▶ Work required:
Through the last line of the material below, starting at the line with "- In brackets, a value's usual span", return every line exactly and only those.

▶ Raw data:
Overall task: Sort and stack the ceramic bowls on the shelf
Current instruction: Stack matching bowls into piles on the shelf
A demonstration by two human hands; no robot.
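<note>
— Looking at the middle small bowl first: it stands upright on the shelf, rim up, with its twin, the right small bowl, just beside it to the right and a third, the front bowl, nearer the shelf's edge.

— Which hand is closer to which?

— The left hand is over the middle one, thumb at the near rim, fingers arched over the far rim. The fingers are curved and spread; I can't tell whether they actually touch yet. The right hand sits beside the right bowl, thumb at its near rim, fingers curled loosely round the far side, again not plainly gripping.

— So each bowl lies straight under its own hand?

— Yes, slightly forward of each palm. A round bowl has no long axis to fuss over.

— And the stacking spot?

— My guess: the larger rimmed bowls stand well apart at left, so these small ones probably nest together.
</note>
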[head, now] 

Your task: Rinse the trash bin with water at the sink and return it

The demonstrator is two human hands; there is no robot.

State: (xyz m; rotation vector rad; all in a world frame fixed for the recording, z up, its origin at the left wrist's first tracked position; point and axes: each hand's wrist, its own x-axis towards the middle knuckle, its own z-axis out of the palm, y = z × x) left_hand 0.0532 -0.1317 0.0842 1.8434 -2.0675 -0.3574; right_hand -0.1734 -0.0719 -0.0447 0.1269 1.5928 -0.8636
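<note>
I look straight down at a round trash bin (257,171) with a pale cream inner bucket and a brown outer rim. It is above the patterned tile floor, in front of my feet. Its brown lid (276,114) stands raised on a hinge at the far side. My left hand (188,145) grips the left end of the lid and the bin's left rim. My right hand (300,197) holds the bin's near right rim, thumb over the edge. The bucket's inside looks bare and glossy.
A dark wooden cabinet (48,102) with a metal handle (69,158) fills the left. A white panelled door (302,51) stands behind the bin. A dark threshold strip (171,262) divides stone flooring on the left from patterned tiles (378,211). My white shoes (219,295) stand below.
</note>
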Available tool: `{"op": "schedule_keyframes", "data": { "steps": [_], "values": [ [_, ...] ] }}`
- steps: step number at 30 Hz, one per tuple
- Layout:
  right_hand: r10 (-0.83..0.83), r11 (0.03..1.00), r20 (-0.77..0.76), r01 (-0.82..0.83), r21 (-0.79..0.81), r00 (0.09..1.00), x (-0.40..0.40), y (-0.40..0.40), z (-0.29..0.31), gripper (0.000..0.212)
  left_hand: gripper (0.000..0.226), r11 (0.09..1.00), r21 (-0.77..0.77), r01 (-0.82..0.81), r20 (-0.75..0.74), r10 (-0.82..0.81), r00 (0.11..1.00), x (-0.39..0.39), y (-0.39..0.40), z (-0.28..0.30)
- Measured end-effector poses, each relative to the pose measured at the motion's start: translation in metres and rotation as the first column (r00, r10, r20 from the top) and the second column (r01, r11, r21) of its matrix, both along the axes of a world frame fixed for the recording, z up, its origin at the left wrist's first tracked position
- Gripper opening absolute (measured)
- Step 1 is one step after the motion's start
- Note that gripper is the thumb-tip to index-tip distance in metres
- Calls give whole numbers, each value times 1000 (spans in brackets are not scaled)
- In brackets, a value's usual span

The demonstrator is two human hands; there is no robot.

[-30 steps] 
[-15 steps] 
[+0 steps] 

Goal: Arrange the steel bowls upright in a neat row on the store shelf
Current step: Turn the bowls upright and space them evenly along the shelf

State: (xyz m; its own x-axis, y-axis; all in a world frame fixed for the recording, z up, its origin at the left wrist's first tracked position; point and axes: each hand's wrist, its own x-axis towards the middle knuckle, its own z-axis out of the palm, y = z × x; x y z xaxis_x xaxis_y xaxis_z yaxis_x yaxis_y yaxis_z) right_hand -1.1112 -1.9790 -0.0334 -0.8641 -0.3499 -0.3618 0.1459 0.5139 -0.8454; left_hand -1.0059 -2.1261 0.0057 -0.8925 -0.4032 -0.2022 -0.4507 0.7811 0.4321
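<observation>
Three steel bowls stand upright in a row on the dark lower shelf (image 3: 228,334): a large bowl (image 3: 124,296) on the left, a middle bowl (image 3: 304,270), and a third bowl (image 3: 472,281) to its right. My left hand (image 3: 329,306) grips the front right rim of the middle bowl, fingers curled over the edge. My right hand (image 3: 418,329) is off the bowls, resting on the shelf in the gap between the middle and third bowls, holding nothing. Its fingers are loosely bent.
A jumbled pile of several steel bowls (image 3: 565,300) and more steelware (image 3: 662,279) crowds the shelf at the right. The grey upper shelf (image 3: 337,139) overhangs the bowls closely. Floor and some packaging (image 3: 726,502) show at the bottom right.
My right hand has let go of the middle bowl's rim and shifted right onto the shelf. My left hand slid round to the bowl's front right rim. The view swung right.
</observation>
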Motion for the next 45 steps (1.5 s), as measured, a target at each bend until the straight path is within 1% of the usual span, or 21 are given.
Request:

▶ Solution to this problem:
- In brackets, a value's usual span

The demonstrator is two human hands; there is no robot.

[-30 steps] 
[-15 steps] 
[+0 steps] 

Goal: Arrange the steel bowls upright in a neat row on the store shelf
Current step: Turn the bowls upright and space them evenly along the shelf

State: (xyz m; its own x-axis, y-axis; all in a world frame fixed for the recording, z up, its origin at the left wrist's first tracked position; point and axes: each hand's wrist, its own x-axis towards the middle knuckle, its own z-axis out of the palm, y = z × x; x y z xaxis_x xaxis_y xaxis_z yaxis_x yaxis_y yaxis_z) right_hand -1.1112 -1.9790 -0.0334 -0.8641 -0.3499 -0.3618 0.1459 0.5139 -0.8454; left_hand -1.0059 -2.1261 0.0057 -0.8925 -0.4032 -0.2022 -0.4507 0.7811 0.4321
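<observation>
Three steel bowls stand upright in a row on the dark lower shelf (image 3: 228,334): a large bowl (image 3: 124,296) on the left, a middle bowl (image 3: 304,270), and a third bowl (image 3: 472,281) to its right. My left hand (image 3: 329,306) grips the front right rim of the middle bowl, fingers curled over the edge. My right hand (image 3: 418,329) is off the bowls, resting on the shelf in the gap between the middle and third bowls, holding nothing. Its fingers are loosely bent.
A jumbled pile of several steel bowls (image 3: 565,300) and more steelware (image 3: 662,279) crowds the shelf at the right. The grey upper shelf (image 3: 337,139) overhangs the bowls closely. Floor and some packaging (image 3: 726,502) show at the bottom right.
My right hand has let go of the middle bowl's rim and shifted right onto the shelf. My left hand slid round to the bowl's front right rim. The view swung right.
</observation>
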Motion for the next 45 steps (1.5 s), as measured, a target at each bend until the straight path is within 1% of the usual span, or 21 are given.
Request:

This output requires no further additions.